In our view, the first issue is indeed noteworthy. Introducing additional mechanisms to assess value, or even reintroducing a DAO structure, could help prevent activities that harm the network. Regarding the second issue, we believe it highlights shortcomings in the subnet owner’s execution. If a subnet fails to provide real value, its price and incentives will gradually decline — a problem that the market can adjust autonomously. From a long-term perspective, Bittensor as a general-purpose incentive network still holds significant value. Later in the ecosystem section, we will discuss its suitable application scenarios.

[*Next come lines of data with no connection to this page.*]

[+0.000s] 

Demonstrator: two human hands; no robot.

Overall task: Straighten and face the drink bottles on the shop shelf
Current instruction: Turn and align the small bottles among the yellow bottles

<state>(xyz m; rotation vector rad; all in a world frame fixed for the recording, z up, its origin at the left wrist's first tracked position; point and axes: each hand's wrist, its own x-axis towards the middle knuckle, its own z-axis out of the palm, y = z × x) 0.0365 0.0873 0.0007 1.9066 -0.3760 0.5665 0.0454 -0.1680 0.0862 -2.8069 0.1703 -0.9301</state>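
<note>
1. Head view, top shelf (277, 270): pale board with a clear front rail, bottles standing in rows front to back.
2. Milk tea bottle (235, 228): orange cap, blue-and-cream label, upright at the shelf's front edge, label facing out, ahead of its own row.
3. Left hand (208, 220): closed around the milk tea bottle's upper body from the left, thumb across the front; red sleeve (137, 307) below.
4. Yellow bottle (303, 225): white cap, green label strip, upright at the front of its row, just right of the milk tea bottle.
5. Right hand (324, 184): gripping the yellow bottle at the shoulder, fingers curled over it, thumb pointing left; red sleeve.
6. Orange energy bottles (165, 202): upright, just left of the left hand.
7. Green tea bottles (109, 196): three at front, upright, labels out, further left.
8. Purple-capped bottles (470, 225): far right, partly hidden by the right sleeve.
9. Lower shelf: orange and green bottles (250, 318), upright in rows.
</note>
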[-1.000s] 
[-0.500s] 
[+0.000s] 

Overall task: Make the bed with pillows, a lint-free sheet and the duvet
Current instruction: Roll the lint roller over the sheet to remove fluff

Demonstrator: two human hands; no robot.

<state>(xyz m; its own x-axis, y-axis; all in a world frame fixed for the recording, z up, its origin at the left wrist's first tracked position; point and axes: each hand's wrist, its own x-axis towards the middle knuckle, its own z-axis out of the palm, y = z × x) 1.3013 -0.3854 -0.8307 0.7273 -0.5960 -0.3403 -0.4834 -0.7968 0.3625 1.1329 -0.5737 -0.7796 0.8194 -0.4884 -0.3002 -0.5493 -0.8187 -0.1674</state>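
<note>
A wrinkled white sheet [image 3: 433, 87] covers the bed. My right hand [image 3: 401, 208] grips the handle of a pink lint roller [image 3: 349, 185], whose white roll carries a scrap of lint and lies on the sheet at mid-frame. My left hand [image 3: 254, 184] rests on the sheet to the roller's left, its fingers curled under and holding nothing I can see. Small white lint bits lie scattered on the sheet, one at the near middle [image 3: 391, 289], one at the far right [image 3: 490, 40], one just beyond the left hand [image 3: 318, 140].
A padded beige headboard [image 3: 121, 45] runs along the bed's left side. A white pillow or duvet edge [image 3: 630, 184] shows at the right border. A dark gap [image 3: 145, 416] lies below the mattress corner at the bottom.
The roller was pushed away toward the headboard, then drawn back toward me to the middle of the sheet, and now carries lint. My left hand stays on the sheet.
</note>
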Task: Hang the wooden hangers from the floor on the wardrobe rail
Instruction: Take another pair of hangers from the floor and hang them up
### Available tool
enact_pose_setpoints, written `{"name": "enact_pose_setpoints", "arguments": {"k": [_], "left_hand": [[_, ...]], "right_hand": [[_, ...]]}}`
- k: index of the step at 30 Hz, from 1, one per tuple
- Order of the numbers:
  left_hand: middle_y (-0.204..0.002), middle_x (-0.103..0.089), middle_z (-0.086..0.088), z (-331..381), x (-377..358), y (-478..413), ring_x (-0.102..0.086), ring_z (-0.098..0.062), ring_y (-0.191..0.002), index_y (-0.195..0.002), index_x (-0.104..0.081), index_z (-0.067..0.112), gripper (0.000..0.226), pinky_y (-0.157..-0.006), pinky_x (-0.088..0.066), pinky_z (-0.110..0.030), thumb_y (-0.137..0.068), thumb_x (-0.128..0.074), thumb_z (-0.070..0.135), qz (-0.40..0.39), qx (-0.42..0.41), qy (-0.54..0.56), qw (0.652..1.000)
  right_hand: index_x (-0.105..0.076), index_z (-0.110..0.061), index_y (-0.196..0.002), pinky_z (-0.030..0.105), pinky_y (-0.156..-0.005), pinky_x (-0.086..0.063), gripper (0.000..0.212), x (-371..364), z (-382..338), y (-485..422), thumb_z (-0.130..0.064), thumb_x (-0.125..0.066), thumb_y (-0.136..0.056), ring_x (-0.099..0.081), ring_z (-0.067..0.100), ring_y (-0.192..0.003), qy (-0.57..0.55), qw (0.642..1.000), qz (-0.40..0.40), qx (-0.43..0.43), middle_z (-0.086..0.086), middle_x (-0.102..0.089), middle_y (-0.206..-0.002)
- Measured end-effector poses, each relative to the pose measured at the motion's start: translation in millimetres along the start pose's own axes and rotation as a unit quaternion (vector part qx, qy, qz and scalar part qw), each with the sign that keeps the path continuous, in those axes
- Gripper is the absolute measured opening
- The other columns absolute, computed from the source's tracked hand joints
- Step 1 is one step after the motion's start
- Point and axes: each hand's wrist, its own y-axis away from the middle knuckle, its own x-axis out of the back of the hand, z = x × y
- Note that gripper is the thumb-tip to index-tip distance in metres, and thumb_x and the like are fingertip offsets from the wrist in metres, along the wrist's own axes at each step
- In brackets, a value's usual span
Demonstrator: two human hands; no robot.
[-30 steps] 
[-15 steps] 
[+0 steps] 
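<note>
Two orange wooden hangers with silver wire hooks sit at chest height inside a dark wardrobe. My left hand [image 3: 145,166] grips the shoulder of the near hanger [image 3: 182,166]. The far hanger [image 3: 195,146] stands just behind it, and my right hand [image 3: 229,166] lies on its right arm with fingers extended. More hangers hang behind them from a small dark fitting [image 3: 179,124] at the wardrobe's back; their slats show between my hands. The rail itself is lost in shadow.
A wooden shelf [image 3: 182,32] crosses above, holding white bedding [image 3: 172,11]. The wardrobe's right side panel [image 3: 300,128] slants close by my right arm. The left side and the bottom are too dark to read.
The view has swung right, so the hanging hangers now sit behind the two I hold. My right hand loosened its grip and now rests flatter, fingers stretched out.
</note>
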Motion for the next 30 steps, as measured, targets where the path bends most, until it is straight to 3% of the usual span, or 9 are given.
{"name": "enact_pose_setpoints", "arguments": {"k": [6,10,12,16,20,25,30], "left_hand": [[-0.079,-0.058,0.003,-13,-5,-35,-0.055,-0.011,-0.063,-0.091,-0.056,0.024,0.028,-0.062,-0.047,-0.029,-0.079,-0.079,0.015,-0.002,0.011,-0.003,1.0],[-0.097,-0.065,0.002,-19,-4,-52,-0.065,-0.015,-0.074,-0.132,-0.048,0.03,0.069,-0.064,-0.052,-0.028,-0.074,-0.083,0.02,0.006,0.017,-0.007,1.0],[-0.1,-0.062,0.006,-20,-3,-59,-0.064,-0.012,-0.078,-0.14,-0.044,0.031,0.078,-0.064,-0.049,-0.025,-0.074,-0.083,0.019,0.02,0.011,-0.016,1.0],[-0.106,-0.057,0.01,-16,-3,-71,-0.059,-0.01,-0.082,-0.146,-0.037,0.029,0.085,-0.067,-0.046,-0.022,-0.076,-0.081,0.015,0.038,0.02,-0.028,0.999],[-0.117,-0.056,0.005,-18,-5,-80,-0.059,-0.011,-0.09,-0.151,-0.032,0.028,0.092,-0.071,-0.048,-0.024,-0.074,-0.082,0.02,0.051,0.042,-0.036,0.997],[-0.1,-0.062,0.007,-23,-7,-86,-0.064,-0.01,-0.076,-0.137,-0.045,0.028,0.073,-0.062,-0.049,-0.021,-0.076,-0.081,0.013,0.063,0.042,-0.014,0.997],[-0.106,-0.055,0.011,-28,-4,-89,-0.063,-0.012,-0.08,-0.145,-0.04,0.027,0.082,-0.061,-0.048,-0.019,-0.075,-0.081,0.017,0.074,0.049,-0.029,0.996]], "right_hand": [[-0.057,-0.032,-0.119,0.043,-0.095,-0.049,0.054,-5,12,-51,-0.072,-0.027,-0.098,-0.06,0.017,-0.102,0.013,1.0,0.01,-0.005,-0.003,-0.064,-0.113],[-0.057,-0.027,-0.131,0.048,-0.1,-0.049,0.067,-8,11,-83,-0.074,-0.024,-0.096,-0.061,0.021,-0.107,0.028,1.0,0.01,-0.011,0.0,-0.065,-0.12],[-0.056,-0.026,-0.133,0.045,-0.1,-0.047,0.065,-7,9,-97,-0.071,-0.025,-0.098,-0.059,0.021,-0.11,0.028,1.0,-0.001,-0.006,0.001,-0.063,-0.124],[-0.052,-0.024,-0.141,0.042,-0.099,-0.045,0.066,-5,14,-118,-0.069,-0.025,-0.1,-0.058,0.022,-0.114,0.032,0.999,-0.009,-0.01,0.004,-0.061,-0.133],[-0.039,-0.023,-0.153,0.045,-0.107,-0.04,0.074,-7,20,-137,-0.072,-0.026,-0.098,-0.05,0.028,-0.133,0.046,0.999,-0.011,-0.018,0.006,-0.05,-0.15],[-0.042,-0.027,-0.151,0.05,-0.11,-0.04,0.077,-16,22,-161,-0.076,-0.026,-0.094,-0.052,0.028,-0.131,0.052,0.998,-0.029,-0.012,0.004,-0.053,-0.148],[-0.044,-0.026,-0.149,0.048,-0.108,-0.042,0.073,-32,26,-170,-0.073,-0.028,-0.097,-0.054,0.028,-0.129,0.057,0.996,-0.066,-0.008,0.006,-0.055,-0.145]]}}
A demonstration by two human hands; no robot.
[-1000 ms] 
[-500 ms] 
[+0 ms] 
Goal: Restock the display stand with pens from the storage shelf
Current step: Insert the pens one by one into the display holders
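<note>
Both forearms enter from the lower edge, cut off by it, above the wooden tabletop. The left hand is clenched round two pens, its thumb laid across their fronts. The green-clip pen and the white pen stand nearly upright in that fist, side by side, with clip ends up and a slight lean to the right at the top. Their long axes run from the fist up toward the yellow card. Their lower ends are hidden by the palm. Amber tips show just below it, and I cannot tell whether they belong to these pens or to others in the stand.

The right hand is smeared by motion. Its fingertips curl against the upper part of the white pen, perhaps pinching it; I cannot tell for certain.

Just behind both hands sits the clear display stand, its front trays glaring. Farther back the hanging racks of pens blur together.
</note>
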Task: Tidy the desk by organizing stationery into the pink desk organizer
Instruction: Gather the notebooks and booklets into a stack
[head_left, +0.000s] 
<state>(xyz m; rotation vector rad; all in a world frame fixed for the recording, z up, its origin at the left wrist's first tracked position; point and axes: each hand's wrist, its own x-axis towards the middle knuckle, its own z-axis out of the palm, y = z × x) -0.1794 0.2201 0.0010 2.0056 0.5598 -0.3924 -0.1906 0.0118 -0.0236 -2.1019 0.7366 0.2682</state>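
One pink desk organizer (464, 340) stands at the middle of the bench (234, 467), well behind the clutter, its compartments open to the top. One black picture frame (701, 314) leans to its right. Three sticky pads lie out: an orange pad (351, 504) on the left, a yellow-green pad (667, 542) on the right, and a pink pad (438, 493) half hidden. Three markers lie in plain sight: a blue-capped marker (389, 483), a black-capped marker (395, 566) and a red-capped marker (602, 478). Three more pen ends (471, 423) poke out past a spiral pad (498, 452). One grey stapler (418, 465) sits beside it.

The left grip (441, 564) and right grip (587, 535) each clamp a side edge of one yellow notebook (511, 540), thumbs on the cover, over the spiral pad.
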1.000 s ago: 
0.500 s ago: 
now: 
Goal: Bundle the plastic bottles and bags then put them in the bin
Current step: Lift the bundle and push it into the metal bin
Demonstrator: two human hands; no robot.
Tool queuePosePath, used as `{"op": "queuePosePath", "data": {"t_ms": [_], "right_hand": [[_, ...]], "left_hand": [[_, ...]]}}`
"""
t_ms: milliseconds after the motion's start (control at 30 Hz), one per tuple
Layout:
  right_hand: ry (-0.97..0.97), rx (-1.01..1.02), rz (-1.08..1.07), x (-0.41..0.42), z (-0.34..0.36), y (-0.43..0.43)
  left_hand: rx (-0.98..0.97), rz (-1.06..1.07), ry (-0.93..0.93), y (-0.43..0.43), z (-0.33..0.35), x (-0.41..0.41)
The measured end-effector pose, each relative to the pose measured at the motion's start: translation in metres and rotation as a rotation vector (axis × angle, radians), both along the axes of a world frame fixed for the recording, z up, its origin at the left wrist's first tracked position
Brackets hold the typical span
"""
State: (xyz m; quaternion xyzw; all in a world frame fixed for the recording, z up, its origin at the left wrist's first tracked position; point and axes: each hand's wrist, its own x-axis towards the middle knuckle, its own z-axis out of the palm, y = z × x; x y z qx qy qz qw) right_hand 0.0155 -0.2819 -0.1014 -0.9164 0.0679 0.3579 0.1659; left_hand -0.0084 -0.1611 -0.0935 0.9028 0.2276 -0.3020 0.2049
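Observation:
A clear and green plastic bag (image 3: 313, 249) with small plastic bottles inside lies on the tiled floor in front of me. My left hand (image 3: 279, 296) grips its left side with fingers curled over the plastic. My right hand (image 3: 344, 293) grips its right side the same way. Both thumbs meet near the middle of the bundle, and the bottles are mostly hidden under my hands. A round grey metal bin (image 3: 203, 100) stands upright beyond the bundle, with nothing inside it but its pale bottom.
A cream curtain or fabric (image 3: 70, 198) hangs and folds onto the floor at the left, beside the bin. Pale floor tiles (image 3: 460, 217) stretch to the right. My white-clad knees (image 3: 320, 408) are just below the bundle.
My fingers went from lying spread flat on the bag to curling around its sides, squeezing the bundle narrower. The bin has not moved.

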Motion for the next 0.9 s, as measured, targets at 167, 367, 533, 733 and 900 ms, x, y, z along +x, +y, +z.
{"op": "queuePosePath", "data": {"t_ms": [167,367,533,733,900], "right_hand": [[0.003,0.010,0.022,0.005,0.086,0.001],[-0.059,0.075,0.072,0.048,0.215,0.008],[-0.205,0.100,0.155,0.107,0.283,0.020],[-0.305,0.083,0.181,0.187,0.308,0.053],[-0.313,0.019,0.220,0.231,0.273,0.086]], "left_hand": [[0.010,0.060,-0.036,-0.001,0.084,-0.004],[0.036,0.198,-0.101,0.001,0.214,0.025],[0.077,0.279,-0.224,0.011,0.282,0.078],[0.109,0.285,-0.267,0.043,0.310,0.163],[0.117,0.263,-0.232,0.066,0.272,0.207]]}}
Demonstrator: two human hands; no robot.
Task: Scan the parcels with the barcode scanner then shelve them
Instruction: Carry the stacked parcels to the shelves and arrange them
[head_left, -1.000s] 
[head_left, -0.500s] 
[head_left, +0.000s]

In terms of capital support, the Bittensor ecosystem is also gradually expanding, and we have seen projects begin to secure VC funding. For example:

3.2.2 Social Media

Bittensor has limited engagement with its community. Apart from Discord, it lacks official community communication channels, and there is also a noticeable absence of marketing and promotional activities.

3.3 Future

Team Member X, Source: const

The official blog stopped updating last year, and there is no official 2025 roadmap. The team places far greater emphasis on developers than on the community. On X (Twitter), the founder has broadly outlined upcoming goals, including: threshold signatures, time-lock encryption, verifiable functions, ZK-SNARKs, homomorphic encryption, and multi-party computation. These cryptographic tools are intended to help developers redesign the network’s incentive system.

4 Tokenomics

4.1 Token Allocation

Vesting Schedule, source: Defillama

The Finney network launched on March 20, 2023, at which point the first batch of miners could begin mining. Like Bitcoin, Bittensor has no primary market allocation for the team or VCs. The total token supply is 21 million, of which 36.95% (around 8.5 million) has already been mined, leaving 68.05% yet to be mined. Each block issues 1 TAO, with an average block time of 12 seconds, resulting in approximately 7,200 TAO per day. At a price of $250, this translates to roughly $1.8 million daily issuance (while the daily spot trading volume is around $96.62 million).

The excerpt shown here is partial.